- **Work request**
For the entries below, the result should be an exact transcription of the lines from the one with "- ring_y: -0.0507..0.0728" up to and including the one with "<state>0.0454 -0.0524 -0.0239", and only those.

- **Exercise input**
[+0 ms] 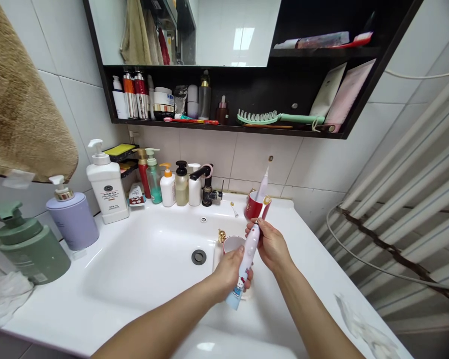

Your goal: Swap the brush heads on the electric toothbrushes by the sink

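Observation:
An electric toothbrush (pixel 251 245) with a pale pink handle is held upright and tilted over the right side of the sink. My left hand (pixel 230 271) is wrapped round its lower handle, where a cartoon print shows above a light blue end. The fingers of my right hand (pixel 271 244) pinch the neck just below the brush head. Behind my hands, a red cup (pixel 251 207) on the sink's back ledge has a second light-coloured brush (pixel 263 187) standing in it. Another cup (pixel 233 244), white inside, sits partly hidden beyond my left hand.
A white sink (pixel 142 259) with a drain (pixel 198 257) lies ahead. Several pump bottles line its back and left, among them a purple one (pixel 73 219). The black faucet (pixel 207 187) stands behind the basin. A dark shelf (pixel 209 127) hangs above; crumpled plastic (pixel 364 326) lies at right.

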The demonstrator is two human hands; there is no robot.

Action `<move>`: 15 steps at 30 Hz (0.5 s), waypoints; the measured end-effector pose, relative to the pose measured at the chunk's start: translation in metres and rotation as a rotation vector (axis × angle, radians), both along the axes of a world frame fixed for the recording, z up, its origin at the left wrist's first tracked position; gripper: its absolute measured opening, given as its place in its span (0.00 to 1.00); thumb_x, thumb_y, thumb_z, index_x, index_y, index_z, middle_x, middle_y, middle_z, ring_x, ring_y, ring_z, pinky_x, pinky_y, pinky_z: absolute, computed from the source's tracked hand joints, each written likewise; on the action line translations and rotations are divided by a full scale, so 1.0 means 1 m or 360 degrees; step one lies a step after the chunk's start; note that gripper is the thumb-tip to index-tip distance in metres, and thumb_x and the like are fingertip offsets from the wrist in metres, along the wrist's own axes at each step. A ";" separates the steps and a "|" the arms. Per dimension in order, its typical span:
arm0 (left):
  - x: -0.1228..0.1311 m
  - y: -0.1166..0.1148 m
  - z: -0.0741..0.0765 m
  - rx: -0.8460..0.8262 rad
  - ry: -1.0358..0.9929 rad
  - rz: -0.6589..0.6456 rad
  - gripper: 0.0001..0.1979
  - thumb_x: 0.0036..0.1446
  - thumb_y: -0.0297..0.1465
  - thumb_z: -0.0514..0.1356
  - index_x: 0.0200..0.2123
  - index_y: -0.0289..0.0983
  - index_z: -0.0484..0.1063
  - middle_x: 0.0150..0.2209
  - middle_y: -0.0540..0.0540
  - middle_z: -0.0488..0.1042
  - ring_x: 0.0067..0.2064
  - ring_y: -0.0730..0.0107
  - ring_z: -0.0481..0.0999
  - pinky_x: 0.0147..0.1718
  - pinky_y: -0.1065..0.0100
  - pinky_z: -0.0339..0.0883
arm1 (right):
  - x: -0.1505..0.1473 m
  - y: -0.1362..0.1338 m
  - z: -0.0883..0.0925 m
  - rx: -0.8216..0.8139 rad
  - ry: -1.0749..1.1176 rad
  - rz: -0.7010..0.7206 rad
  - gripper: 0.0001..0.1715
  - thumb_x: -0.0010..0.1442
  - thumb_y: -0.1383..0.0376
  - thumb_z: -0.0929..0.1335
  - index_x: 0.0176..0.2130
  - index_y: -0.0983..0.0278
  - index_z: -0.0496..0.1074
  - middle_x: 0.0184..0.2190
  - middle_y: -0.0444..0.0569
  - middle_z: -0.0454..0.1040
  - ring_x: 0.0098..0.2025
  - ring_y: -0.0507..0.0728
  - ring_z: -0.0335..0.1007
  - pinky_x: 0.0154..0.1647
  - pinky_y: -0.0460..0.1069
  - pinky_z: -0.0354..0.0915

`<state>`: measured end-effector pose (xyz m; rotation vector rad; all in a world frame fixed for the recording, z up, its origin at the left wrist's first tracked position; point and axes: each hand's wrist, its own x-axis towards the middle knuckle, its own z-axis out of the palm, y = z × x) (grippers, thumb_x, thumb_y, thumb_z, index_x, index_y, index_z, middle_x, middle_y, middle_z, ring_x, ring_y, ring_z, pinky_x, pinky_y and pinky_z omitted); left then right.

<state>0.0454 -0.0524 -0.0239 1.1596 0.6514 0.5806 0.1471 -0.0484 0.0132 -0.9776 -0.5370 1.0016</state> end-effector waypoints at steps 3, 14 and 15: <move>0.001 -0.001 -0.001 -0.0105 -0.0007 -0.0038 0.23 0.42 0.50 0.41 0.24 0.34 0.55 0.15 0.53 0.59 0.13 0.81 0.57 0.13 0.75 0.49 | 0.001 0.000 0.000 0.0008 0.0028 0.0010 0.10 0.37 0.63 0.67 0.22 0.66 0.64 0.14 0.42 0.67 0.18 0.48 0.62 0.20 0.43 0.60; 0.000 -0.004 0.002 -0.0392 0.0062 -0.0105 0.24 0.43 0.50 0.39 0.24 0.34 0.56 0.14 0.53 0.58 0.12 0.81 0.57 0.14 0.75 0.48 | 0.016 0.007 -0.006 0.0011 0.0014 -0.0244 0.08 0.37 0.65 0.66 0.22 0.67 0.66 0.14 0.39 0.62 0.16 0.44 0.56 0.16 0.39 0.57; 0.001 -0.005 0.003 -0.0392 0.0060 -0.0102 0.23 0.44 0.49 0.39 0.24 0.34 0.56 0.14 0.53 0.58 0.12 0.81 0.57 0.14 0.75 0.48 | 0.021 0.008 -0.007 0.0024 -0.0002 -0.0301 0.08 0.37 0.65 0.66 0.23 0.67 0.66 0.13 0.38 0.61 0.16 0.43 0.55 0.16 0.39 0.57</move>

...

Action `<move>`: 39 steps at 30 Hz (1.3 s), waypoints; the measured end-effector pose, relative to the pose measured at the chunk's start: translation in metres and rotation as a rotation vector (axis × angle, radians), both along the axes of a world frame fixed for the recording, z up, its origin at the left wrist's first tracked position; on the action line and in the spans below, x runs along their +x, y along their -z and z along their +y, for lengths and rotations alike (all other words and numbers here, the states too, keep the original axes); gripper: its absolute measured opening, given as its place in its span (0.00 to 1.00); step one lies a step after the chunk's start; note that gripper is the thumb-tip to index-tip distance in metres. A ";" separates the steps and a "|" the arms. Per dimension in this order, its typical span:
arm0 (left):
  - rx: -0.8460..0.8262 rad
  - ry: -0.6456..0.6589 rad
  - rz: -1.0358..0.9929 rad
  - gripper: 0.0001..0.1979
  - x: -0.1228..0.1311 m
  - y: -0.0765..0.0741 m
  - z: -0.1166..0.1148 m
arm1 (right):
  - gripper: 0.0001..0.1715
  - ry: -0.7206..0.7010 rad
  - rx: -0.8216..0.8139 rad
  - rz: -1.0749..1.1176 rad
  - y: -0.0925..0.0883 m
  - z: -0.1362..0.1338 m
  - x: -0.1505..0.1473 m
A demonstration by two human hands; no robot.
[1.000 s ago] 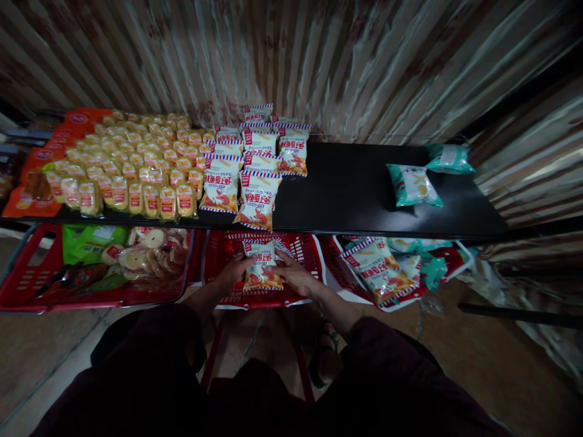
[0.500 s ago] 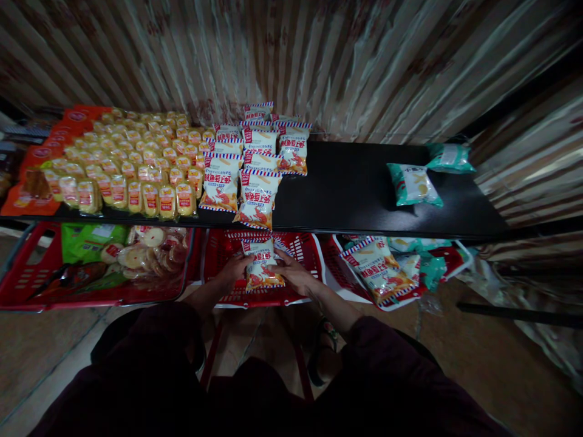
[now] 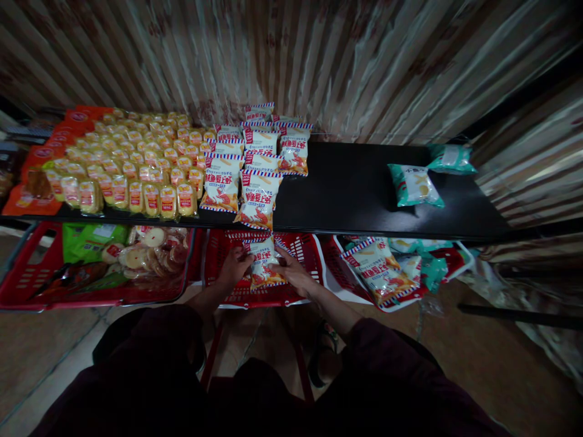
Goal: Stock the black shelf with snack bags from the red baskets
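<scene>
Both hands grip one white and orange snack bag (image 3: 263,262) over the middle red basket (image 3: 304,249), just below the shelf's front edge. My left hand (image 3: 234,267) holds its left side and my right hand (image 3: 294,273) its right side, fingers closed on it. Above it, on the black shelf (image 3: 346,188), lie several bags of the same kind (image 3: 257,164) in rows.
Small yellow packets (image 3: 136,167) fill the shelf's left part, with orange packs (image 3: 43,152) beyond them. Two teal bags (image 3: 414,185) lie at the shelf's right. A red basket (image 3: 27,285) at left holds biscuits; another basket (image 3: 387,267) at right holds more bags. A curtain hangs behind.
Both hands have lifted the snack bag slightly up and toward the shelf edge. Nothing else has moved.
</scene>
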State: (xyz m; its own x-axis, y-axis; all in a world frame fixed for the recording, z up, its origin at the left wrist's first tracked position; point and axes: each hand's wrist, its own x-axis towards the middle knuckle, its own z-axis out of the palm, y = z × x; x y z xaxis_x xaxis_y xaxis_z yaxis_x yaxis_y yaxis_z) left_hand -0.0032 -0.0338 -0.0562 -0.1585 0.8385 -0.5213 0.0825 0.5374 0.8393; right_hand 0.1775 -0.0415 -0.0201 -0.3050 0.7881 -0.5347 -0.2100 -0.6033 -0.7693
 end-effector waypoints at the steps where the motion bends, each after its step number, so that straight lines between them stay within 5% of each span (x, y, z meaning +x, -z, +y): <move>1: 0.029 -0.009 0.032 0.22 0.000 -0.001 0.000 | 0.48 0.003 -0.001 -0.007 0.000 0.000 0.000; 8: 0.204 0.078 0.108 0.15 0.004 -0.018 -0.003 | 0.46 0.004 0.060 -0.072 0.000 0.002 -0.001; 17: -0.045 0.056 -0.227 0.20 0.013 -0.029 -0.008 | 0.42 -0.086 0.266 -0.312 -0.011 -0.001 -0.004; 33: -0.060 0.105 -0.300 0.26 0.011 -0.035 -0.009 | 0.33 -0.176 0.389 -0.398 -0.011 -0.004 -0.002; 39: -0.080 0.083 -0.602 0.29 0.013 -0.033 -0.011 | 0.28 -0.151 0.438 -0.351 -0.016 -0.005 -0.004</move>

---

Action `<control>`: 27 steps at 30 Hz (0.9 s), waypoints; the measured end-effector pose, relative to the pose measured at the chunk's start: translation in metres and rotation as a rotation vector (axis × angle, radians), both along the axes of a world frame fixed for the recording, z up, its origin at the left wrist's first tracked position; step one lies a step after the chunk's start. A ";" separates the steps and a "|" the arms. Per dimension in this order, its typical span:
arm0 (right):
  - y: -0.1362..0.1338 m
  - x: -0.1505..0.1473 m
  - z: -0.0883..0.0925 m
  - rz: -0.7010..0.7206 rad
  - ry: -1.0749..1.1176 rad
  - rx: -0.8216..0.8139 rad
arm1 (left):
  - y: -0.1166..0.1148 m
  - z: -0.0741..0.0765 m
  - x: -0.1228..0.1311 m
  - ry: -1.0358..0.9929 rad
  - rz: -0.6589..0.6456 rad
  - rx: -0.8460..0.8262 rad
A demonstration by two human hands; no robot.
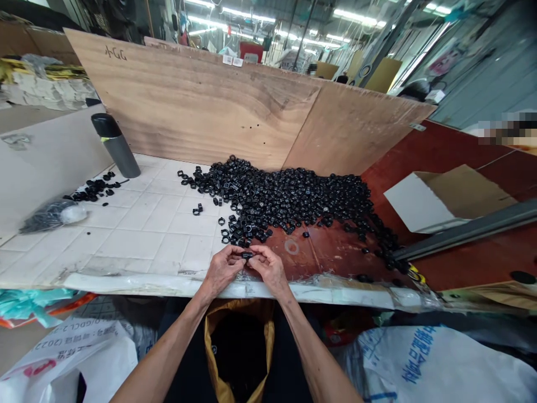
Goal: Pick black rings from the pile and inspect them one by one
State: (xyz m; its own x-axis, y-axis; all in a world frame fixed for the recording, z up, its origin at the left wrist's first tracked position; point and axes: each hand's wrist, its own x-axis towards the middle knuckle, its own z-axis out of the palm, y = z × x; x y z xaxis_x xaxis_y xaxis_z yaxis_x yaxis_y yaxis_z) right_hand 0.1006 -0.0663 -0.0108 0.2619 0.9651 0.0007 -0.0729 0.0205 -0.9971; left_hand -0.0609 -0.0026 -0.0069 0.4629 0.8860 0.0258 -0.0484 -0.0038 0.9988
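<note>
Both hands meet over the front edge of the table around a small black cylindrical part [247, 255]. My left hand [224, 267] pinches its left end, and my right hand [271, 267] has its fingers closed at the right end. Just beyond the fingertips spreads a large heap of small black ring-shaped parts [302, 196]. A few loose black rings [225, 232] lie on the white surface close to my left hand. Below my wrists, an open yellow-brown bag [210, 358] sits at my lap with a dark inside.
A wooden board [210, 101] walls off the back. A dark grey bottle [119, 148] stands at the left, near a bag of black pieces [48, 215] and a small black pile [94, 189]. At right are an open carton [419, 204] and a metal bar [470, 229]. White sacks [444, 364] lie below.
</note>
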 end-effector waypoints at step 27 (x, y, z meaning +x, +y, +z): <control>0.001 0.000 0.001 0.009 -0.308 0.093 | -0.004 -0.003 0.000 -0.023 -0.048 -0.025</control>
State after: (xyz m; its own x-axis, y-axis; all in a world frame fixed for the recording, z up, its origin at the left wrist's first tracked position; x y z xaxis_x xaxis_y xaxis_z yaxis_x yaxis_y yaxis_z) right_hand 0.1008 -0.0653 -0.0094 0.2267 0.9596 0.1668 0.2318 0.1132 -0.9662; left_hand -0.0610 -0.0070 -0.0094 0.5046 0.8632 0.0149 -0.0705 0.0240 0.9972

- **Task output**
  - ring_y: -0.0507..0.0728
  - ring_z: -0.0335..0.1007
  - pinky_x: 0.0154..0.1647
  - pinky_y: -0.0460..0.1069
  - pinky_z: -0.0354..0.0915

`<state>`: measured end-effector pose (xyz m; rotation vector rad; all in a world frame fixed for the recording, z up, its origin at the left wrist's first tracked position; point and axes: each hand's wrist, its own x-axis towards the middle knuckle, its own z-axis out of the palm, y = z × x) (grippers, thumb_x, thumb_y, thumb_z, index_x, index_y, index_z, middle_x, middle_y, middle_z, ring_x, ring_y, ring_z, pinky_x, pinky_y and pinky_z omitted); left then right.

<state>0.0454 -0.0524 -0.0239 1.1596 0.6514 0.5806 0.1471 -0.0484 0.0132 -0.9776 -0.5370 1.0016</state> end-effector waypoints at steps 3, 14 and 15: <move>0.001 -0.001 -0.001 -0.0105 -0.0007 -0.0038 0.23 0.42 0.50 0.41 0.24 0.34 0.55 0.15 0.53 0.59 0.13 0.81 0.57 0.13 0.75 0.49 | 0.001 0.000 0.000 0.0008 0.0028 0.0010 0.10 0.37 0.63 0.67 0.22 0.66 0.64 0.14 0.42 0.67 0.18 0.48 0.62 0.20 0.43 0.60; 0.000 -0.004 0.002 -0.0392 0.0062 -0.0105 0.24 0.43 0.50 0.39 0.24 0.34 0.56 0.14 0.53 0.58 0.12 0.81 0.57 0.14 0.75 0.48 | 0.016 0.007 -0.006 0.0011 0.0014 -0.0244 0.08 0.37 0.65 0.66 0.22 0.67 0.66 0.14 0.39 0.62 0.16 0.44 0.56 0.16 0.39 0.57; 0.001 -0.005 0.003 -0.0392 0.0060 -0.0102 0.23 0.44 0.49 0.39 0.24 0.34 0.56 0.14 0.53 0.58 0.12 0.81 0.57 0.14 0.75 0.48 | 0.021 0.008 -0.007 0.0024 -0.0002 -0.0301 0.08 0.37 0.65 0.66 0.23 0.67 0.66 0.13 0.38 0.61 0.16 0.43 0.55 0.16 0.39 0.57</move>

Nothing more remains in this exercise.